--- START ---

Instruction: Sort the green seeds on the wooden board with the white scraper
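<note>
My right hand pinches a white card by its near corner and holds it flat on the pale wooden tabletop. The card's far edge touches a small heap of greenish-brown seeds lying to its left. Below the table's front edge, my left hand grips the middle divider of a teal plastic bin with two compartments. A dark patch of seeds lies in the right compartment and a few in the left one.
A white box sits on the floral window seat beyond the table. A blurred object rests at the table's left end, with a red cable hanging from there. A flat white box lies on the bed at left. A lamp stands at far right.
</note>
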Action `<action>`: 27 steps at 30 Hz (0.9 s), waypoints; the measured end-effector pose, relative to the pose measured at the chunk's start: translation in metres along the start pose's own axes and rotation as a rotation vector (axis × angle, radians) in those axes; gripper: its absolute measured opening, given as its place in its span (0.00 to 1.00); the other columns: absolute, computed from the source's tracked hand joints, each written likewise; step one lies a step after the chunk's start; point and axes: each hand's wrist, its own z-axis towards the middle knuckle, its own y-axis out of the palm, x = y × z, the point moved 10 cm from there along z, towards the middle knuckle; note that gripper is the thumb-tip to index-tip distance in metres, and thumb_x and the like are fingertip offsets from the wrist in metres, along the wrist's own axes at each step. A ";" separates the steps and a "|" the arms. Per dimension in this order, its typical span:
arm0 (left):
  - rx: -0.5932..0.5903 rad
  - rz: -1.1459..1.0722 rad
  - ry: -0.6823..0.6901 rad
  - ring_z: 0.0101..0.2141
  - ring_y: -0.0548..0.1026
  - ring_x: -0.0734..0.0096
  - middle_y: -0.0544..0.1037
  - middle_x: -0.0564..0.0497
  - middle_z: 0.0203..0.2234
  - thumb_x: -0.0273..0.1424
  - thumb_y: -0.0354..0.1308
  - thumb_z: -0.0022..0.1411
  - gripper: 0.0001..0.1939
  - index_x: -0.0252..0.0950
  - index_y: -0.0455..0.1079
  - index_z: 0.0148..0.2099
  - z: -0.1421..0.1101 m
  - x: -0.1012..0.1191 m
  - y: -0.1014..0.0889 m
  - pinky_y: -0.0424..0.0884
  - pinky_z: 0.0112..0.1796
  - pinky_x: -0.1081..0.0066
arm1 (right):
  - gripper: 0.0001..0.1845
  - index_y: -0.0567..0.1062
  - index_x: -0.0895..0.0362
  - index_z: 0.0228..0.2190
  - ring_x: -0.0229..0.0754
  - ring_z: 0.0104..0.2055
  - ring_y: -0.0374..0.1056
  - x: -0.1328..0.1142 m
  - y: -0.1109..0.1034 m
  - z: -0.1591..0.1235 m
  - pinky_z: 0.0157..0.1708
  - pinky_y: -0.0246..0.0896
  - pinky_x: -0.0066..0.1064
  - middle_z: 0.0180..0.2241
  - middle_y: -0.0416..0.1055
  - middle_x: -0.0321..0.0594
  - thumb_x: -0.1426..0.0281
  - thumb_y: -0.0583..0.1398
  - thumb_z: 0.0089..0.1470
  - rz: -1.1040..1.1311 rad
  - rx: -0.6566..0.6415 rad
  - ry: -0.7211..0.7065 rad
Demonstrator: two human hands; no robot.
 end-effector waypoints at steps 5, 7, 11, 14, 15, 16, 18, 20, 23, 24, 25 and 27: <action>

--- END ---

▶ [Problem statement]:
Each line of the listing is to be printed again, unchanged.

▶ [Answer section]:
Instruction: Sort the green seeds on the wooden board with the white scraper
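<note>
My right hand pinches a white card by its near corner and holds it flat on the pale wooden tabletop. The card's far edge touches a small heap of greenish-brown seeds lying to its left. Below the table's front edge, my left hand grips the middle divider of a teal plastic bin with two compartments. A dark patch of seeds lies in the right compartment and a few in the left one.
A white box sits on the floral window seat beyond the table. A blurred object rests at the table's left end, with a red cable hanging from there. A flat white box lies on the bed at left. A lamp stands at far right.
</note>
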Action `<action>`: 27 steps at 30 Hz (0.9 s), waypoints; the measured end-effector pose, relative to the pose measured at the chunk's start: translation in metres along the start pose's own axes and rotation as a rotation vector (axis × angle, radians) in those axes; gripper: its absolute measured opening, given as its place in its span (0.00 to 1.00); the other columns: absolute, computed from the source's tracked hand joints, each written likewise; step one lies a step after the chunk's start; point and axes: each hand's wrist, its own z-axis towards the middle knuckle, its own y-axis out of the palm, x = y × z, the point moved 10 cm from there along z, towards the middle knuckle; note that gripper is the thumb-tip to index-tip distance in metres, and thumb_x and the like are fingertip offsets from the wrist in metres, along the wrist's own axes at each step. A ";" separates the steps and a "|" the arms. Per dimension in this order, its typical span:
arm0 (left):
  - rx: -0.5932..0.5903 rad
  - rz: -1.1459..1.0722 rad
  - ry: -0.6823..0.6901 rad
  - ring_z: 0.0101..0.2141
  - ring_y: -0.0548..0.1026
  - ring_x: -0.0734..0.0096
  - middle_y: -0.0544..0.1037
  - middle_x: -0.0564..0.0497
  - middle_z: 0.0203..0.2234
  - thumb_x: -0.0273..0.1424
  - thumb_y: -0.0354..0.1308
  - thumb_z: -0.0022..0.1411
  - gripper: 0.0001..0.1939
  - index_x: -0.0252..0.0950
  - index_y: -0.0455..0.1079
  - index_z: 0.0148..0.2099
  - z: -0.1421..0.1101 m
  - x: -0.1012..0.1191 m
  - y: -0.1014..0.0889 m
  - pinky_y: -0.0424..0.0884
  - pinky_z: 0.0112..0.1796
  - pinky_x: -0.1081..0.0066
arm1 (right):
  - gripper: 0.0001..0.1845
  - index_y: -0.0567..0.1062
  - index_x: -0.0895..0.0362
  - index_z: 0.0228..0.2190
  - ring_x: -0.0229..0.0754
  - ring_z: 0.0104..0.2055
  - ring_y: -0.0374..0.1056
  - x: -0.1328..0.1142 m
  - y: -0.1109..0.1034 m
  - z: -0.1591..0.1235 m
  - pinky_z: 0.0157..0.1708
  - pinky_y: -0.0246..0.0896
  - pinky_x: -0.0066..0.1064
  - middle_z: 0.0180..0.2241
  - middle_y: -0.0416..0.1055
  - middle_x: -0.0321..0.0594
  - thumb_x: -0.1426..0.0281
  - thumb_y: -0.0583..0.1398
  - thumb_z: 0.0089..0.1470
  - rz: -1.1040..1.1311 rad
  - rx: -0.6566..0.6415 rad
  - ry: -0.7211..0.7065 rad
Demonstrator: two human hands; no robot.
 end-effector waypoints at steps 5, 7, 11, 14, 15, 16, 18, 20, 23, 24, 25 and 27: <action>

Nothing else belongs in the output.